Look, I don't care what religion or race you are and I don't care what your morals are. If you disrespect me, my family or my friends (especially if we are being polite and respectful to you), I am not friends with you. Period. Our friendship will be over on the spot.
Ugh, I wish I could say all of this to her face, but I am so disgusted I never want to see or talk to her again. Seriously, I'm glad everyone is so nice here. I won't have to deal with disrespectful 'friends' on here (I hope!!).
Crystal25152
Level 66
The Kind-Hearted
Joined: 8/31/2013
Threads: 365
Posts: 8,887
Posted: 1/10/2014 at 11:44 PM
Post #2
Wow...poor you and that girl. That's a big personality change...hopefully she'll blow over soon...I can't give you any good advice, though. But I've gotta admit, that is quite rude. As mad as I ever get, I don't do that. Even when I'm depressed and worried or anything, I'm just not able to be very rude at all... Even if I try. I'm too nice, you could say! XD I hope everything goes back to normal soon!
Eeveedream
Level 75
The Kind-Hearted
Joined: 10/30/2013
Threads: 94
Posts: 767
Posted: 1/11/2014 at 1:22 AM
Post #3
Thank you for your words. :) I'm calmer now, and not as angry, but I feel so horrible for her. :( Things were starting to be great for her for once in her life and then the scandal happened and...well...*Sighs* I did enjoy being her friend, even with the age gap. She is like a sister to me, it breaks my heart to see her as she is now. :(
Crystal25152
Level 66
The Kind-Hearted
Joined: 8/31/2013
Threads: 365
Posts: 8,887
Posted: 1/11/2014 at 7:05 AM
Post #4
Hey, try thinking about the good times you've had with her. Try not to think about what she's doing now. Or you can talk to me, I can't really give good advice, but I try.
HibernusMortis
Level 60
Mojo Master
Joined: 12/30/2012
Threads: 7
Posts: 429
Posted: 1/12/2014 at 4:38 PM
Post #5
I think that the "scandal" has severely affected her emotionally and mentally. It sounds like she has probably never sat down and talked about it to anyone, either because she is to embarrassed or ashamed to, or doesn't have anyone that she can really trust to talk to, or both.

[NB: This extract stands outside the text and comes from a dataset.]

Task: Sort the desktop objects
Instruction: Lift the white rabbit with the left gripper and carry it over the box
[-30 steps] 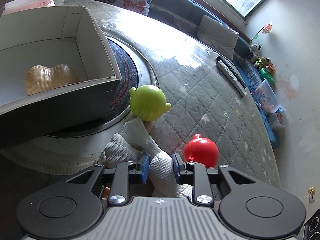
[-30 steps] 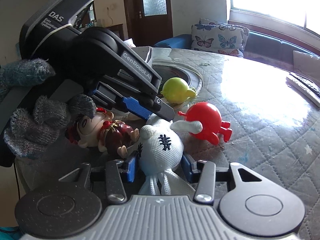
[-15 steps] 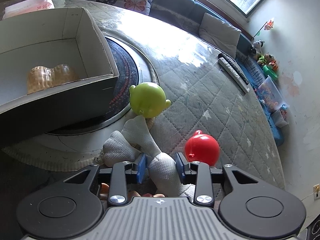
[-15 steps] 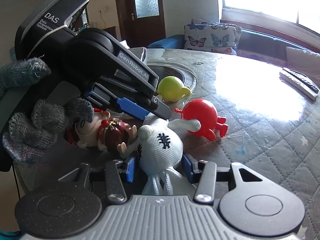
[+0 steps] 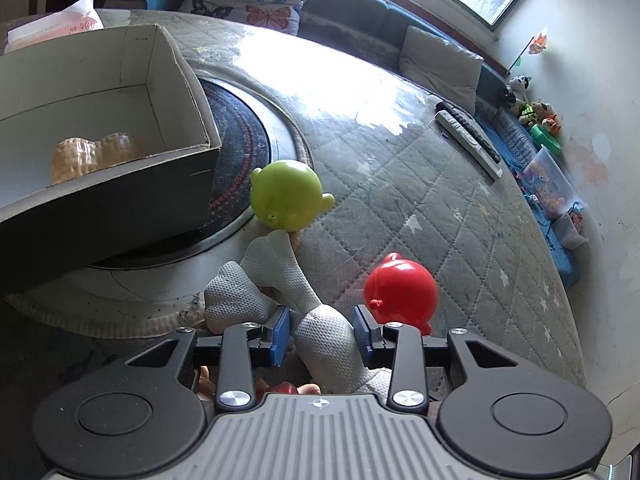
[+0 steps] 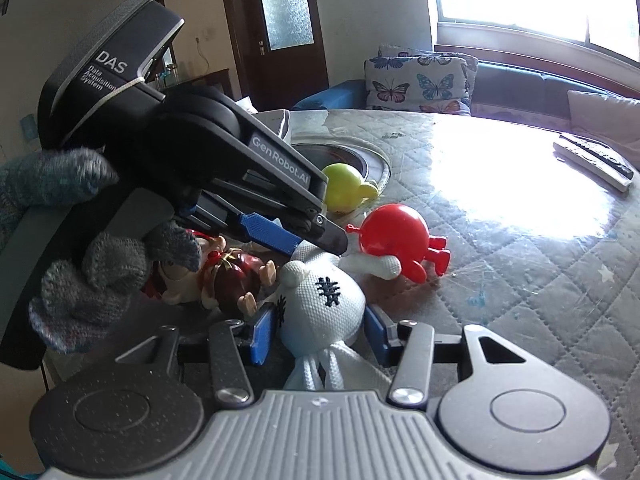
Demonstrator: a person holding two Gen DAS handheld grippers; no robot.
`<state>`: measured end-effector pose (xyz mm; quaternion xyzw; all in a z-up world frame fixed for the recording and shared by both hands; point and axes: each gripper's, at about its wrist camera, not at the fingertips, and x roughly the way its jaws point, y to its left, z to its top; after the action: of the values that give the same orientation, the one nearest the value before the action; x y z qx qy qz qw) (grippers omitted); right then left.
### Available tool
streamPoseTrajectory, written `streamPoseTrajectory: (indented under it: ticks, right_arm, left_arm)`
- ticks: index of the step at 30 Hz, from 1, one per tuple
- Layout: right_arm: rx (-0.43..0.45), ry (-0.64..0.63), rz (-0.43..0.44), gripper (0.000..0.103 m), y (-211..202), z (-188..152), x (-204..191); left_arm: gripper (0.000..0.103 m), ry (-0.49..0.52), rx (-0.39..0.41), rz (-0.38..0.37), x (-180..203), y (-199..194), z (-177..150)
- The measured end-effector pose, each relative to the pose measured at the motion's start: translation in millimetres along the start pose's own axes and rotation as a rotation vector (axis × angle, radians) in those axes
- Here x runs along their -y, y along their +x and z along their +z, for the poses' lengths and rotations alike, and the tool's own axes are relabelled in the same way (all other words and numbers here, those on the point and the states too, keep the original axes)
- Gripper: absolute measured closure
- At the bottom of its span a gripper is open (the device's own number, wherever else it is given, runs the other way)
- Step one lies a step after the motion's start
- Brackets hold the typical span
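Note:
A white knitted doll [image 6: 324,312] lies on the quilted table. My right gripper [image 6: 320,330] is shut on its head. My left gripper [image 5: 322,330] straddles the doll's body [image 5: 324,332] with small gaps at both pads, so it is open. It also shows from the side in the right wrist view [image 6: 304,236]. A green round toy [image 5: 286,194] sits just beyond the doll's legs, a red round toy [image 5: 400,290] to the right. A small figurine in a red dress [image 6: 224,276] lies left of the doll. A grey cardboard box [image 5: 120,184] holds a tan peanut-shaped toy [image 5: 86,154].
Two remote controls [image 5: 468,138] lie at the far right of the table. A round dark inset [image 5: 240,148] sits under the box. A tissue pack [image 5: 56,26] stands behind the box. A sofa with cushions [image 5: 436,60] runs behind the table.
My left gripper's jaws have widened around the doll's body. The doll's legs have settled lower toward the table. The right gripper keeps its hold on the head.

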<state>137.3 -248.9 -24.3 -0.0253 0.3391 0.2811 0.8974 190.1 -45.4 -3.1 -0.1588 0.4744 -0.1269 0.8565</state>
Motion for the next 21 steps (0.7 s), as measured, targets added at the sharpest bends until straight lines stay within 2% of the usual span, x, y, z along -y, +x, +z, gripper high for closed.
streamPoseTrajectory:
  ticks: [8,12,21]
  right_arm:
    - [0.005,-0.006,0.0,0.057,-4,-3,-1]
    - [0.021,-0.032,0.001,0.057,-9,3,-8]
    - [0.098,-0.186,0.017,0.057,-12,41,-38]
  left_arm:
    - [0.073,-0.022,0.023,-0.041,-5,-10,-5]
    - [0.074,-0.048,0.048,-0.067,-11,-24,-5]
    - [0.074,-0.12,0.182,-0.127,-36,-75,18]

When something like that happens people tend to do one of two things...either hold it all in and become a quiet reclusive person, or act out in a rebellious and angry manner.
For someone to have such a drastic change of character in such a short period of time, and especially when it can be pin pointed to a certain thing happening in there life...it calls for deeper looking into.
It can be tough, if not impossible to try and like/communicate with someone that now has a social problem as you mentioned....but you knew her before the change and the type of person that she really is...and still is......its just buried beneath the ugly rebellious one that is showing now.
Try to subtly use some "reverse" psychology on them if you ever do find yourself having to talk with them again. This person really needs some help and to be able to talk about whatever is bothering her to someone she can confide in.
Oh and the Christian thing.....religion has nothing to do with it..its called manners and "self" respect.
Of course the other option is to completely ignore them and shut them out of your life for good, kind of the option you decided upon for now..........let some time go by and give it some thought...... ;)
Edited By HibernusMortis on 1/12/2014 at 4:46 PM.